**TASK DIRECTIONS**
Below are entries; copy exactly, and only, the lines from the one containing "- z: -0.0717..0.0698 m" through their final line, leaving out pictures.

Excerpts from a dataset:
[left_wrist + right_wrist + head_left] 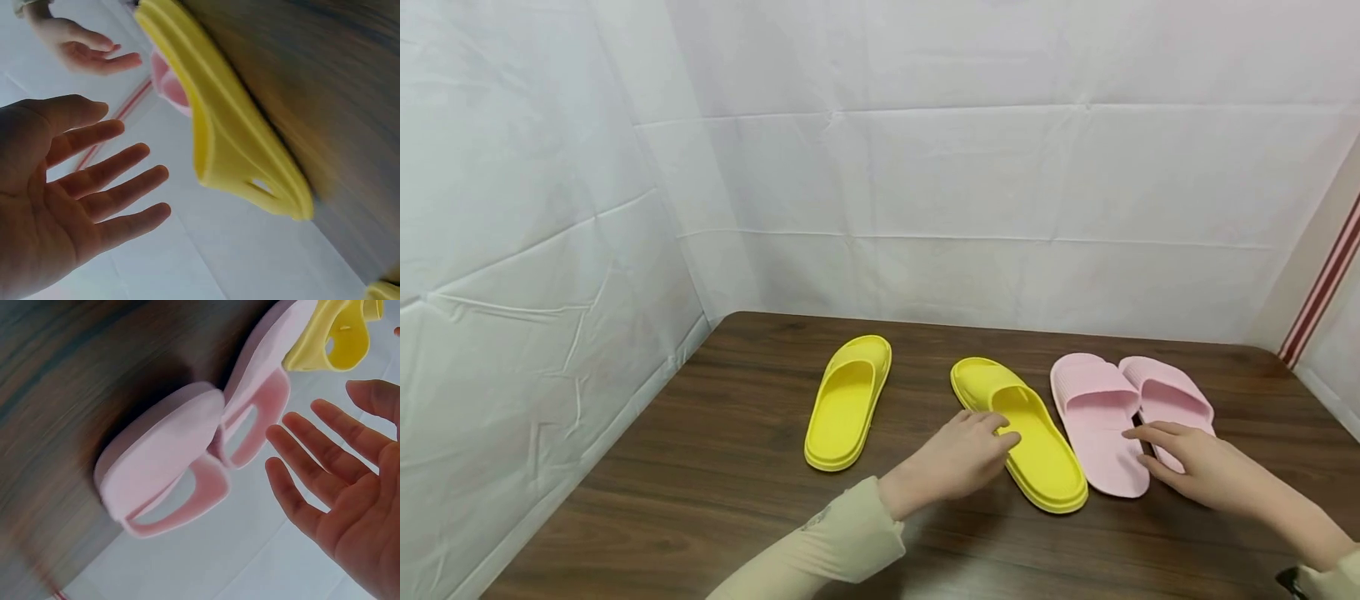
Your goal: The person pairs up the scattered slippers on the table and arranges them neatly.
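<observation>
In the head view my left hand [966, 454] hovers by the yellow slipper [1045, 467] nearer the middle, overlapping its inner edge. Its fingers spread loosely with nothing in them, and the left wrist view shows a gap between fingertips [161, 174] and that slipper's side [231, 112]. My right hand [1198, 462] is over the pink slippers, fingers extended and holding nothing. One pink slipper [1105, 450] lies beside the yellow one; the other pink slipper [1172, 400] is partly hidden by this hand. In the right wrist view, the open palm [369, 512] faces both pink slippers.
Another yellow slipper [842, 408] lies apart on the left of the dark wooden table [700, 475]. White cloth [940, 183] hangs behind the table and along its left side. A red-striped strip [1322, 283] runs down at the right.
</observation>
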`<action>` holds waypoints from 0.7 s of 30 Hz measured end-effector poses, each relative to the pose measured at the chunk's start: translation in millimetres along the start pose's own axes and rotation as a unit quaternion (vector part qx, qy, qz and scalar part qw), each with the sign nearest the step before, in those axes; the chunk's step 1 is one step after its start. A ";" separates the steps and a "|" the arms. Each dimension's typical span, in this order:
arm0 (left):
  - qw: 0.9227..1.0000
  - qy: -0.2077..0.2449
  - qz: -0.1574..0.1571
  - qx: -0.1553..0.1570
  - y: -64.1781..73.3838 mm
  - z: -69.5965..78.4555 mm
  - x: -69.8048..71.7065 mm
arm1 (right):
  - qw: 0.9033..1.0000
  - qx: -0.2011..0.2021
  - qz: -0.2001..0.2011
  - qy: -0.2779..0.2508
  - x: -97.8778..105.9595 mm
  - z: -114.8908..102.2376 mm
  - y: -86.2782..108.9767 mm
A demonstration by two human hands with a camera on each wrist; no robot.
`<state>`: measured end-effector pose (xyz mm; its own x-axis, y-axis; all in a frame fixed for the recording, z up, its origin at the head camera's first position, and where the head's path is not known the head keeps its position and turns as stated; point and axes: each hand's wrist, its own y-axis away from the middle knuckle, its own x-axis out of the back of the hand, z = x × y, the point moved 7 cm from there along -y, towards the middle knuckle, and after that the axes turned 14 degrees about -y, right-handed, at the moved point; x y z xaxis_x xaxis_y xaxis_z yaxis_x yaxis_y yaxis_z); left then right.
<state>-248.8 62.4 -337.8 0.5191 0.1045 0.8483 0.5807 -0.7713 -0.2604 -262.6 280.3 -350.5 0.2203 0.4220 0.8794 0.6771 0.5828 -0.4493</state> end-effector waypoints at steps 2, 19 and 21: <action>1.000 -0.007 0.014 0.003 7.3 -5.3 -1.0 | 1.000 0.016 0.005 -0.008 0.3 -3.7 -3.6; 0.996 0.031 0.004 0.087 75.4 -63.1 -14.5 | 0.996 0.084 0.013 -0.032 -14.2 -44.0 -25.0; 0.995 0.030 -0.002 0.098 81.4 -68.8 -15.7 | 0.996 0.087 0.010 -0.033 -15.3 -48.3 -26.9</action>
<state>-252.9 -45.3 -340.6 0.4821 0.0646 0.8737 0.6965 -0.6332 -0.3375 -250.3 224.7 -344.4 0.1828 0.4761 0.8602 0.5397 0.6827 -0.4926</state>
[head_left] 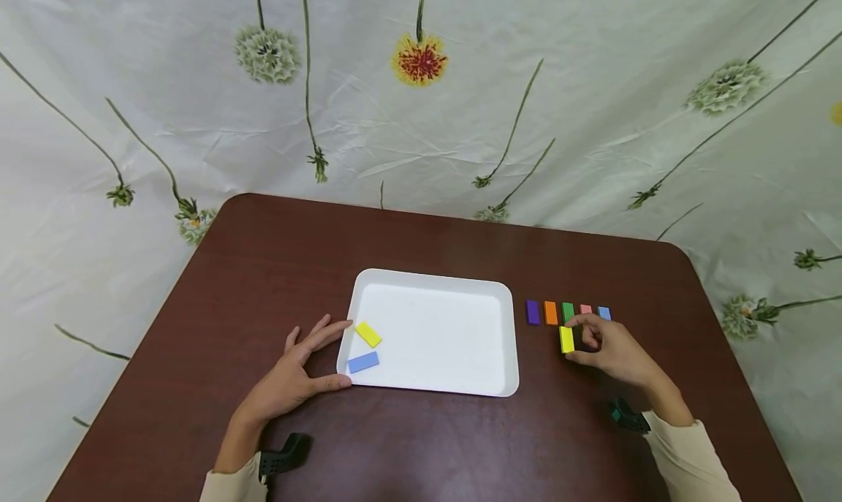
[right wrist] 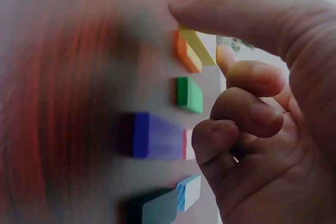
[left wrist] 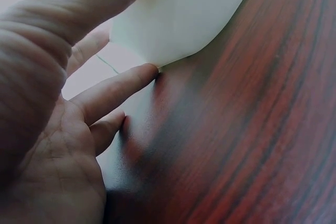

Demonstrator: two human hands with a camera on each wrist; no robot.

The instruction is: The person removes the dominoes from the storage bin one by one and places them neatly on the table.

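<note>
Between thumb and index finger, my right hand [head_left: 612, 350] pinches a yellow rectangular block [head_left: 566, 340], to the right of the white tray [head_left: 441, 334]. The other fingers of that hand are curled in, as the right wrist view shows. My left hand [head_left: 289, 378] touches the tray's left end with spread, fairly straight fingers, its thumb at the near left corner. Inside the tray, close to that hand, lie another yellow block [head_left: 368, 334] and a blue block [head_left: 363, 362].
Behind the right hand runs a row of blocks: purple [head_left: 533, 312], orange [head_left: 550, 313], green [head_left: 568, 312], pink [head_left: 585, 309] and light blue [head_left: 604, 313]. The right wrist view also shows a dark blue block [right wrist: 163, 135] and a blackish block [right wrist: 155, 208], nearer. A brown table [head_left: 427, 443] carries everything.
</note>
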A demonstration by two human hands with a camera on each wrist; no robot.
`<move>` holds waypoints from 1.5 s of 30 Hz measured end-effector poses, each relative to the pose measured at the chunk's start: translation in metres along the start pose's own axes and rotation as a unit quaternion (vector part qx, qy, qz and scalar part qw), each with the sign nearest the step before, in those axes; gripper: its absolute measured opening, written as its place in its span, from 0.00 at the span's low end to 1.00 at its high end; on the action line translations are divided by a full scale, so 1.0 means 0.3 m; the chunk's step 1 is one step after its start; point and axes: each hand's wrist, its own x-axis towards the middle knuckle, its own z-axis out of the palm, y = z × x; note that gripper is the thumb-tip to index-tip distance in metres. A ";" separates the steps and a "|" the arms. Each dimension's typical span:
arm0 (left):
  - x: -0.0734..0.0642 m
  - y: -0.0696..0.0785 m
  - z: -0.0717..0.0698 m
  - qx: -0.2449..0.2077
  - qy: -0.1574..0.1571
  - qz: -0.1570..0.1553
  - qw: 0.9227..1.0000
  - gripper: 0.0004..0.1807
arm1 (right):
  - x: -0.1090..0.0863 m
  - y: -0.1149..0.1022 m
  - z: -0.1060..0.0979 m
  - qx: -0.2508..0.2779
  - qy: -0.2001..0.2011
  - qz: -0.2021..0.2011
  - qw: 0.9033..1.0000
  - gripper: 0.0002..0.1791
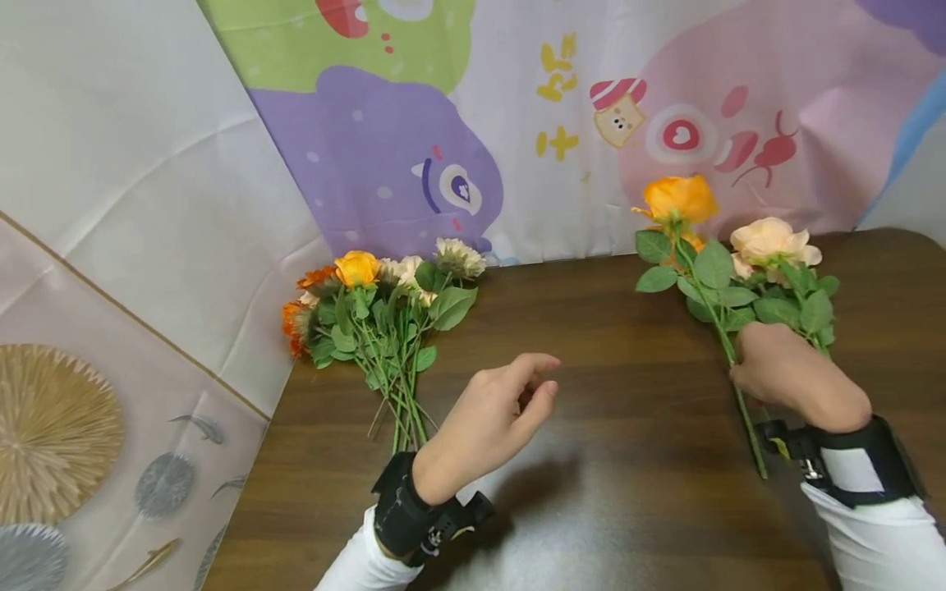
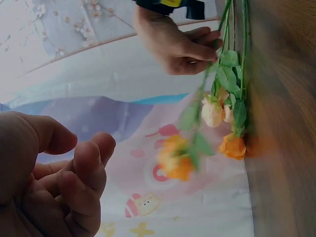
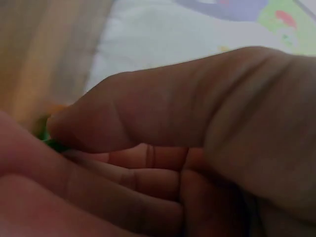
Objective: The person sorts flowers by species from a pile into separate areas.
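Note:
My right hand (image 1: 794, 373) pinches the green stem of an orange-yellow rose (image 1: 680, 199) between thumb and fingers, and the stem's cut end sticks out below the hand. The same rose shows blurred in the left wrist view, raised off the table. Beside and behind it lie a peach rose (image 1: 772, 244) and another orange rose (image 2: 232, 146) with leafy stems. Over the middle of the table hovers my left hand (image 1: 484, 419), fingers loosely curled around nothing. In the right wrist view, the hand hides most of the pinched stem (image 3: 57, 144).
A bunch of flowers (image 1: 399, 328) in orange, yellow and cream lies at the table's back left, stems crossing towards me. The brown wooden table (image 1: 606, 492) ends against a cartoon-printed cloth (image 1: 562, 205). A pale patterned curtain (image 1: 148, 271) hangs along the left side.

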 end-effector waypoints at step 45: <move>0.002 -0.011 0.007 0.075 -0.032 -0.006 0.997 0.10 | 0.090 0.073 0.109 0.014 -0.059 -0.008 0.998 0.15</move>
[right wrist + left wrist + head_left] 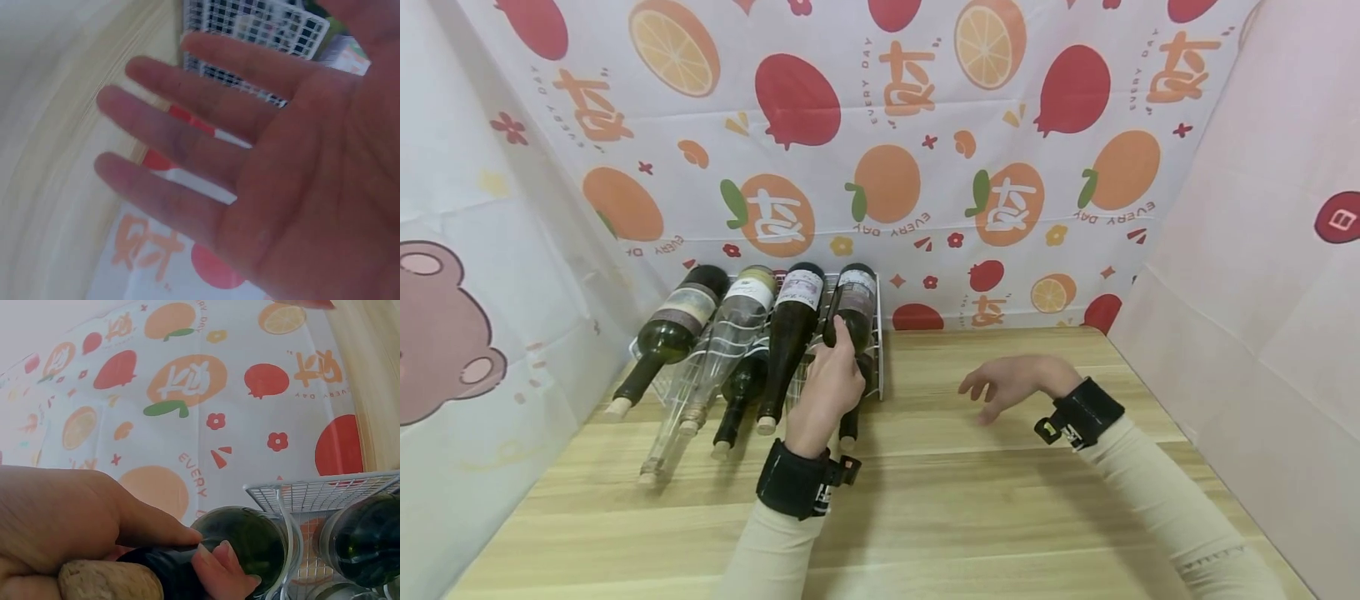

**RESPONSE FOR THIS EXERCISE**
  - z: -0.0717..0.0698 m
  - qx: -0.2449..0.2077
  - qy: -0.1574..0.1571
  - qz: -0.1570..0.1553
  - qw: 0.9227..1.0000
  - gripper: 0.0004..0.1807
arm1 (right):
  - x: -0.1090..0.0863 m
  - y: -0.1149..0.1022 m
  - z: -0.1060..0.0979 m
  - qx: -0.2508..0.2779
  - qy: -0.2001..0.2011
  - qz: -0.2021..0.2011
  - qw: 0.9033..1.0000
  - gripper: 0.0002..0.1791
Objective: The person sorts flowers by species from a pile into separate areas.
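Note:
My right hand (image 1: 794, 373) pinches the green stem of an orange-yellow rose (image 1: 680, 199) between thumb and fingers, and the stem's cut end sticks out below the hand. The same rose shows blurred in the left wrist view, raised off the table. Beside and behind it lie a peach rose (image 1: 772, 244) and another orange rose (image 2: 232, 146) with leafy stems. Over the middle of the table hovers my left hand (image 1: 484, 419), fingers loosely curled around nothing. In the right wrist view, the hand hides most of the pinched stem (image 3: 57, 144).
A bunch of flowers (image 1: 399, 328) in orange, yellow and cream lies at the table's back left, stems crossing towards me. The brown wooden table (image 1: 606, 492) ends against a cartoon-printed cloth (image 1: 562, 205). A pale patterned curtain (image 1: 148, 271) hangs along the left side.
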
 end-effector waypoints at step 45: <move>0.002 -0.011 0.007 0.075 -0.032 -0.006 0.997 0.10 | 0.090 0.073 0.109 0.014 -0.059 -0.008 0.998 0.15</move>
[right wrist + left wrist + head_left] 

The exercise requires nothing further.